Top Posters In This Topic

weird man! ... she called again today...i mean liek get a life..it does not even bother me any more..i chatted with her for a minute then i let her go.. i m too busy picking my nose..you know whats great..i felt know emotions..0 ! nothing..so why not be the better man...i am way over no contact..now i want her to know while she is waiting tables on the weekends i am still living my lux life..right now i am loving it..dude when you said the time frame with your ex..and you posted exactly what happened to be my situation i was like woa..i like this guy. you ever coming to ny give me send me a pm..

Link to comment

The thing is in relationships like this where one person feels as though they are "beneath" or "inferior" to the other person, and the relationship ends because of this, is their anyway, to anybody's knowledge, to patch up a relationship like this??? In my relation, both my ex and I were caretaker personalities. I was the first person he ever dated that was doing better than he was. Like me, he likes to choose people to date who are in a worse situation than he is in, so he can "rescue" or "caretake" them. Unfortuanetly, in our situation we are both caretakers and we both feel uncomfortable being taken cared of.

 

Right now, my new friend, who is also a good friend of the ex's, she is also caretaker and a rescuer, that is why she does counseling for troubled teens and runs an outreach program for them.

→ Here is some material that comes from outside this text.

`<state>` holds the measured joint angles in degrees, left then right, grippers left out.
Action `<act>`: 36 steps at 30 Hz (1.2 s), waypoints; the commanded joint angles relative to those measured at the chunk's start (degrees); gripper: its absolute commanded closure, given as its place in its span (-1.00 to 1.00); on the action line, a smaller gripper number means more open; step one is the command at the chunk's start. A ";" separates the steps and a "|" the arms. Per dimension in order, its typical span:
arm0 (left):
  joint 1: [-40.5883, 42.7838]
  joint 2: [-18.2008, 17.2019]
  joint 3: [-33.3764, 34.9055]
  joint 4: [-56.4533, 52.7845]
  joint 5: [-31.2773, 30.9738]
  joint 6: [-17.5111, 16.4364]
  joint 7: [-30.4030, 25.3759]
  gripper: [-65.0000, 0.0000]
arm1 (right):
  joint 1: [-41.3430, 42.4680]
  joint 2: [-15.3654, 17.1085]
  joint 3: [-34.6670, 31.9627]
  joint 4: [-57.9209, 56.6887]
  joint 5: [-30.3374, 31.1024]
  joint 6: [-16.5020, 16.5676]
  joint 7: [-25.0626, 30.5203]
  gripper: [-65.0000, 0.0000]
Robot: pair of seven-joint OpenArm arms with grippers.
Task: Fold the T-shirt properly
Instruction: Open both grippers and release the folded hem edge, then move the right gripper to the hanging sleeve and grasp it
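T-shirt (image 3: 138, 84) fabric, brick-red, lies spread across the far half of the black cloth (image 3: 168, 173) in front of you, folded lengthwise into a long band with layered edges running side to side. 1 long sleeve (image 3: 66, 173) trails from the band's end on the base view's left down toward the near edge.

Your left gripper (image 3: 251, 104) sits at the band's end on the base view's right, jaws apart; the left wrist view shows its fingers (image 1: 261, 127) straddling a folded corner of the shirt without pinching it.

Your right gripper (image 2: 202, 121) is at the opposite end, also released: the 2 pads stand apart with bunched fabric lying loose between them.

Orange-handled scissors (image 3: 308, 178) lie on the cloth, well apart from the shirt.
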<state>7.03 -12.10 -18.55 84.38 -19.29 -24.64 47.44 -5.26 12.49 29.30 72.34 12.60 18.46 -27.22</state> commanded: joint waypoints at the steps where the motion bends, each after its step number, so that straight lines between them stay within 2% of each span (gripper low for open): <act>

She likes to "caretake" me and take me under her wings, which is something new to me, but I let her do that because I feel very vulnerable nowadays.

 

I still do want the ex back, but wished that there was a way that I could make him not feel inferior to me.

Link to comment

I really really wish I could give you some words of encouragement here.... but I must say. I tried everything. I mean every single thing I could think of aside from just plain treating my ex poorly. Which... I swear to god, and I know it sounds sick... I think is the only thing she actually responds to.

 

But I mean it, I used every ounce of willpower and every bit of my intellect and energy to try and work things out in this situation and I have failed every single time.

 

I even went back for more with my most recent ex and all I got was more pain... worse than ever.

 

Maybe this is only my experience, but it is my truth.

 

Sorry

Link to comment

Article: Should A-List Girls Marry for Love?

 

 

I don't think the problem is a matter of "dating down" so much as a matter of "imbalance" (givers vs. takers) and issues of incompatibility. In essense it's about how WELL two people treat each other. One may come from a higher socioeconomic class or bring in more money, but as long as the other is contributing to the relationship in other vital ways, and both individuals feel valued and cherished for their contributions, it shouldn't be a problem.

 

The problem comes from mistakenly believing that

1) one person's contribution is more valuable than the other and thereforeeee they're "owed" loyalty, love, etc.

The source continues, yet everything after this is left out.